TASK STATEMENT – Among the lines below, keep only those from the one containing "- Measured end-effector" through the one containing "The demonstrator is", and reproduce them exactly.

GIVEN MATERIAL –
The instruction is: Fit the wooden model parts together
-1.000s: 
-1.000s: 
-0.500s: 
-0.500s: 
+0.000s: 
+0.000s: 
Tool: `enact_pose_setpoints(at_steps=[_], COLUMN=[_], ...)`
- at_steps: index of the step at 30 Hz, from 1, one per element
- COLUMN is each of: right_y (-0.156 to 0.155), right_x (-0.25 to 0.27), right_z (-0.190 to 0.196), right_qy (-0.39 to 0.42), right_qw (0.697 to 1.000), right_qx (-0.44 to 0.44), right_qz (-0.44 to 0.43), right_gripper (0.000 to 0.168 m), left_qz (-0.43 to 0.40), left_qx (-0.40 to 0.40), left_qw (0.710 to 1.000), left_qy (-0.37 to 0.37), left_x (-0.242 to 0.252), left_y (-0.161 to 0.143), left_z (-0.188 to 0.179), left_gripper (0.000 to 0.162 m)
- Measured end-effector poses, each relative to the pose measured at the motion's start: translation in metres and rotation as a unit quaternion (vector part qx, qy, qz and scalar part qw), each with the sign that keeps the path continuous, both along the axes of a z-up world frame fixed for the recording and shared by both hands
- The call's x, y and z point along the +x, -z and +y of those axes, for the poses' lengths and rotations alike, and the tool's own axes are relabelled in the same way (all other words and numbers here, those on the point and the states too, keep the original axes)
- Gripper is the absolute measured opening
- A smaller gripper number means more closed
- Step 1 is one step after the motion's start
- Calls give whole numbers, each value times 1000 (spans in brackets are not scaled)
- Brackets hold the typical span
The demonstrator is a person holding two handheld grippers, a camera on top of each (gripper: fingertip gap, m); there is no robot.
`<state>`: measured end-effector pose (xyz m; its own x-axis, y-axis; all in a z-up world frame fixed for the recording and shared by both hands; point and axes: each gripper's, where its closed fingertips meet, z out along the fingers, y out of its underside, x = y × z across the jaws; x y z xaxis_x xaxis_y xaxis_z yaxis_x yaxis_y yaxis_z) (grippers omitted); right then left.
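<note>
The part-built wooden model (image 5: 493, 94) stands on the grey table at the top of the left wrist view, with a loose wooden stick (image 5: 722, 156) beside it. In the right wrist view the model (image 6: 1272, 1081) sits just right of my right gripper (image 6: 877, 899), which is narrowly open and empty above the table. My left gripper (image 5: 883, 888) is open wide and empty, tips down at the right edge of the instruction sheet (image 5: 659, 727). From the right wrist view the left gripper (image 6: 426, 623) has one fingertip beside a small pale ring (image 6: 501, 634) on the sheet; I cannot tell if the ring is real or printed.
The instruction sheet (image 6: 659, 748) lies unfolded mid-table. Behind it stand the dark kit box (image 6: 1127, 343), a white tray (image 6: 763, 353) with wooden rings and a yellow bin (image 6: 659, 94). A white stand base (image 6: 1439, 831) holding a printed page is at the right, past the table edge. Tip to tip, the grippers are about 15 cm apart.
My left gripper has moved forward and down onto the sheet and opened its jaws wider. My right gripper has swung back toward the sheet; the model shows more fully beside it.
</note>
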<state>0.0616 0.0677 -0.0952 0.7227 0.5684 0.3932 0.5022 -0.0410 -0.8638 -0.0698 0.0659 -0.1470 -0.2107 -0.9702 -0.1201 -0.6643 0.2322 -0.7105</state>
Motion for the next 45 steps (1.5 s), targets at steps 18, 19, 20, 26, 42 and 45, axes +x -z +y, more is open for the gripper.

COMPLETED TASK –
- Measured end-effector poses, each relative to the pose measured at the motion's start: translation in metres and rotation as a unit quaternion (vector part qx, qy, qz and scalar part qw), each with the sign that keeps the path continuous, both along the axes of a z-up world frame fixed for the recording and shared by both hands
- The call's x, y and z point along the +x, -z and +y of those axes, for the poses' lengths and rotations alike, and the tool's own axes are relabelled in the same way (all other words and numbers here, those on the point and the states too, keep the original axes)
- Gripper is the absolute measured opening
- A smaller gripper number means more closed
- Step 1 is one step after the motion's start
- Calls give whole numbers, each value times 1000 (spans in brackets are not scaled)
- Brackets hold the typical span
The demonstrator is a person holding two handheld grippers, a camera on top of each (gripper: fingertip gap, m); there is no robot.

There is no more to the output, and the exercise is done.